At this point we took about 45 minutes to clean up tools and put things away in the garage. We then turned our attention to getting the built-in sofa installed. I removed a piece of expanded metal mesh and cut a piece of aluminum sheet metal to cover a hole and used heavy duty double sided 3M tape to attach it to the HVAC duct. While Linda cut pieces of felt to go under any pieces of the sofa that touched the floor I cut and attached foam weatherstripping to the back edges of the two plenum/support boxes and the return air duct/shelf.
We put the two plenum/support boxes in place against the end cabinets and HVAC duct but did not take the time to cut and screen openings into the duct. We set the return air duct/shelf in place and put in the vertical front panel but the shelf held it out so I removed the weatherstripping from the back edge. We also did not take the time to drill the 4″ holes at either end of the vertical panel for the round diffusers as there was no point doing this until the HVAC duct was modified.
We secured each of the plenum/support boxes to the wiring chase with a single angle bracket and to the front panel with a pair of brackets. I drilled and countersunk a three foot length of 1/8″ aluminum angle and we installed it against the inside of the vertical panel and the top of the shelf. The shelf is 45″ wide (side-to-side) and there is a 3″ high by 44″ long piece of the vertical panel missing at the floor and centered side-to-side. The aluminum angle will transfer vertical loads on the central portion of the vertical panel to the shelf, which is 3/4″ plywood with full depth pieces along each edge and a slightly shorter central support piece.

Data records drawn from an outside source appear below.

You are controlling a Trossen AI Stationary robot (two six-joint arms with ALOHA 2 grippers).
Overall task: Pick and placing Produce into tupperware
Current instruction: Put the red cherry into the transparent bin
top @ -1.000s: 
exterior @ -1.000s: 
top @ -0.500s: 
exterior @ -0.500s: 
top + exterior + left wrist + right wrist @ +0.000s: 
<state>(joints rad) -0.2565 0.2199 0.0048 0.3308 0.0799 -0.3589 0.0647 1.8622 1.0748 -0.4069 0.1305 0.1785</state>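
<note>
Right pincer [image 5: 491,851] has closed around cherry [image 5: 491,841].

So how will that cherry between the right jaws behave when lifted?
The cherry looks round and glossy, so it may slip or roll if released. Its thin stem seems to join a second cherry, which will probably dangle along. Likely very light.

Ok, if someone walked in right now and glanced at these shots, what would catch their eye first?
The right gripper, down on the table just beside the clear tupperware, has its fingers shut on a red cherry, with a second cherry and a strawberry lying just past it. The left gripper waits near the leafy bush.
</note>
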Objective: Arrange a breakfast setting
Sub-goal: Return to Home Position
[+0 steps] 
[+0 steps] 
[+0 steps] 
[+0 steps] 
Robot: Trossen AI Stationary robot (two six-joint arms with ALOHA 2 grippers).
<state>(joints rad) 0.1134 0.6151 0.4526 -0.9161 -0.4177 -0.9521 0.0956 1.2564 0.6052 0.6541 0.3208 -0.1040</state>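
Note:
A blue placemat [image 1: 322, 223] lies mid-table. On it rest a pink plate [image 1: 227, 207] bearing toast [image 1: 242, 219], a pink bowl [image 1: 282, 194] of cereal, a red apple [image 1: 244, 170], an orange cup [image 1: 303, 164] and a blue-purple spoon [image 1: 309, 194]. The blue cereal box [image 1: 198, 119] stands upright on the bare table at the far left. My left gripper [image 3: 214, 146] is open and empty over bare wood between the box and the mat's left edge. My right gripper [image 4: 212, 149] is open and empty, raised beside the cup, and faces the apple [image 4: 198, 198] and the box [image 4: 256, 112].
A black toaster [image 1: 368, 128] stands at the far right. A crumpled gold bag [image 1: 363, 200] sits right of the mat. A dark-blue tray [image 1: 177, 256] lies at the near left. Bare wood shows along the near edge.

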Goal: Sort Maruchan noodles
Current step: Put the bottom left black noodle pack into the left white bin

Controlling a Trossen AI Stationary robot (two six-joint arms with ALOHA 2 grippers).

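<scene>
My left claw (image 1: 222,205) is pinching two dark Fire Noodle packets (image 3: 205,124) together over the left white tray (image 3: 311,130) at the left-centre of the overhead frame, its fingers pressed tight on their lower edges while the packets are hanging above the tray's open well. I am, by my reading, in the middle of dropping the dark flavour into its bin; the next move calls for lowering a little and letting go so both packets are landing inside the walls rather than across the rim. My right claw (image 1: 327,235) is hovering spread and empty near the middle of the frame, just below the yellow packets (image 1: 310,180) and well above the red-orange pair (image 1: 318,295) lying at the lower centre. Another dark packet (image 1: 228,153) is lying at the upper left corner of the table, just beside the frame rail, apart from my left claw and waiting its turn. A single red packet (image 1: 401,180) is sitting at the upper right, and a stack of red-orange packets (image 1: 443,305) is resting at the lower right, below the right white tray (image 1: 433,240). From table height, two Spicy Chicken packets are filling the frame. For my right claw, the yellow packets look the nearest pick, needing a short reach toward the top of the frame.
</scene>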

We had been making a list throughout the day of parts that we needed. When we got to a point with the sofa where we did not have the screws we needed we took a break. We went to Qdoba in Howell for dinner, our first visit to this particular eatery since we moved to the Brighton/Hartland/Howell area, and both had vegan taco salads. The salads were good enough although the taco shell bowels were not the best we have had. The servers seemed a bit stingy with the various ingredients but in the end the salad was substantial and tasty. It was also a convenient and efficient location being on an out lot of the Meijer’s supermarket property and right across the street from Lowe’s.
After dinner we went to Lowe’s and bought felt drawer/door bumper pads, screws, and two more angle brackets. Back home we worked on the built-in sofa until 9 PM and called it quits for the night. I spent two hours at my desk and finalized a featured bus article for Bus Conversion Magazine on Larry and Carol Hall’s GM4106. I uploaded the article and photo files it to my Dropbox BCM folder, and then e-mailed the publisher, editor, layout person, and Larry to let them know it was there.
I try to finish these posts each night before I go to sleep or first thing the next morning. If I fail to do that I quickly lose the sequence of events and details. I tend to be up too late as a result, but if I fall behind by even one day it is very difficult to catch up while also trying to keep up. As much as I have enjoyed the remodeling project I will be glad to not be so busy this winter and be able to write shorter posts about the interesting people, places, and things we experience.